The primary objective of this study is to determine whether DEB-TACE improves Overall Survival (OS) compared to cTACE in patients with beyond-Milan HCC after TIPS. Secondary objectives include comparing the safety profile, Progression-Free Survival (PFS), Objective Response Rate (ORR), Disease Control Rate (DCR), and Quality of Life (QoL) between the two treatment arms.

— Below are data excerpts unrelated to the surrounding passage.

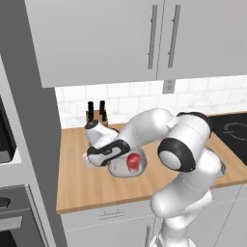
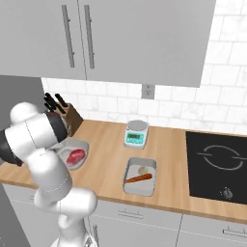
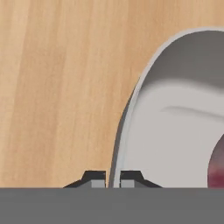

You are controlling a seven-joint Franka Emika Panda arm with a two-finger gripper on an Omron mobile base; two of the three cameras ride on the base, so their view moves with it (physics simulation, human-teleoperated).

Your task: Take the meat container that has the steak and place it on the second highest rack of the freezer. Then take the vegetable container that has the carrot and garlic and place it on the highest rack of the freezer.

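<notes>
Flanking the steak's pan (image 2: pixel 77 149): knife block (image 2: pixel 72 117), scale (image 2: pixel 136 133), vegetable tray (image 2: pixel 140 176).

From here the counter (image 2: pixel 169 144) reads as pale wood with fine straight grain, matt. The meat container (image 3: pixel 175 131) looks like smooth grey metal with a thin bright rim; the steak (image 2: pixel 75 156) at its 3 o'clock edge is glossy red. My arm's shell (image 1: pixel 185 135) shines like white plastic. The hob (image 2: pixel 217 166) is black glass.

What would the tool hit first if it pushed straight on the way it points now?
The tool is shut on the rim of the grey steak container; straight beyond looks like the wooden counter.
</notes>
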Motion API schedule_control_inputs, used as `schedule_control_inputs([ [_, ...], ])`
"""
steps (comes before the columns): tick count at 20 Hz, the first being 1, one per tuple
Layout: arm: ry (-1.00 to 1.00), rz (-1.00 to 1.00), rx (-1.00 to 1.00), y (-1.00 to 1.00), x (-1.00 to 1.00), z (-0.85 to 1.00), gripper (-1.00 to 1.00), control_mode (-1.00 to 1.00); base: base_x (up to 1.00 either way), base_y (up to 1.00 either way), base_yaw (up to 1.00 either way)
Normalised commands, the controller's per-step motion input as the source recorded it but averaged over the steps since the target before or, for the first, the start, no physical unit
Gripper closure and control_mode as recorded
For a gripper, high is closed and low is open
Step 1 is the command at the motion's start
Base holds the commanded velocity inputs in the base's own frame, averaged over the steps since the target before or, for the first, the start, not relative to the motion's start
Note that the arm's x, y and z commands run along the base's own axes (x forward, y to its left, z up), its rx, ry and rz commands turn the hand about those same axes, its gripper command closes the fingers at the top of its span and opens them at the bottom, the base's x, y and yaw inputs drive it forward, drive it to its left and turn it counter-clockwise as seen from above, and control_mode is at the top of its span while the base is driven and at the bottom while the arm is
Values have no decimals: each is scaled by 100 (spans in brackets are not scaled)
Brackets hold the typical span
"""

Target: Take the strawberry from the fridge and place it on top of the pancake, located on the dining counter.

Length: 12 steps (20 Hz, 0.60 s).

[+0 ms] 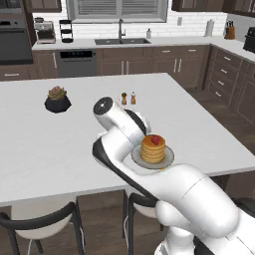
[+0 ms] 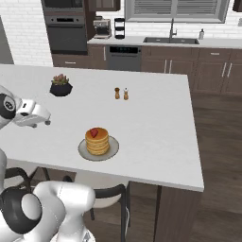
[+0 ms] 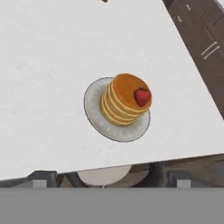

The study aims to enroll 206 participants who will be randomly assigned in a 1:1 ratio to receive either DEB-TACE or cTACE. The trial will include a 24-month recruitment period and a 24-month treatment and follow-up phase, with a total study duration of 48 months. By directly comparing these two TACE approaches in a prospectively defined and randomized setting, this study seeks to provide high-level evidence to guide the optimal locoregional treatment strategy for HCC patients with a history of TIPS placement.

Enrollment

206 estimated patients

Sex

All

Ages

18 to 75 years old

Volunteers

No Healthy Volunteers

Inclusion criteria

histologically or clinically confirmed primary hepatocellular carcinoma, beyond Milan criteria (single lesion >5 cm OR ≥3 lesions with at least one ≥3 cm). At least one intrahepatic measurable lesion with tumor burden ≤50%, no distant metastasis. No prior antitumor therapy within 12 months before enrollment.
underwent TIPS procedure for secondary prevention of variceal bleeding or refractory ascites. Confirmed patent TIPS at 1-month follow-up with portosystemic blood flow visible throughout the shunt and Doppler velocity > 60 cm/s.
child-Pugh class A or B.
estimated survival ≥3 months.
adequate organ function:Neutrophils ≥1.5 × 10⁹/L; Platelets ≥50 × 10⁹/L; Hemoglobin ≥90 g/L; Serum albumin ≥30 g/L; Bilirubin ≤50 μmol/L; AST/ALT ≤5 × upper limit of normal (ULN), ALP ≤4 × ULN; INR ≤2.3; Creatinine ≤1.5 × ULN.

Exclusion criteria

diffuse hepatic infiltration, unassessable lesions on imaging, or tumor burden >50%.
simultaneous portal vein branch tumor thrombus or main portal vein tumor thrombus.
underwent liver transplantation or antitumor therapy after TIPS placement.
contraindications to TACE (e.g., portosystemic shunt, hepatofugal blood flow, significant atherosclerosis).
presence of brain metastases.
Allergy to contrast agents.
pregnancy, breastfeeding, or planning pregnancy within 2 years.
co-infection with HIV or syphilis.
concurrent other malignancy or history of other malignancy within the past 5 years.
severe cardiac, renal, or other organ dysfunction.
active clinically severe infection > Grade 2 (per NCI-CTC v5.0).
psychiatric/psychological conditions that may impair informed consent.
participation in other drug clinical trials within 12 months prior to enrollment.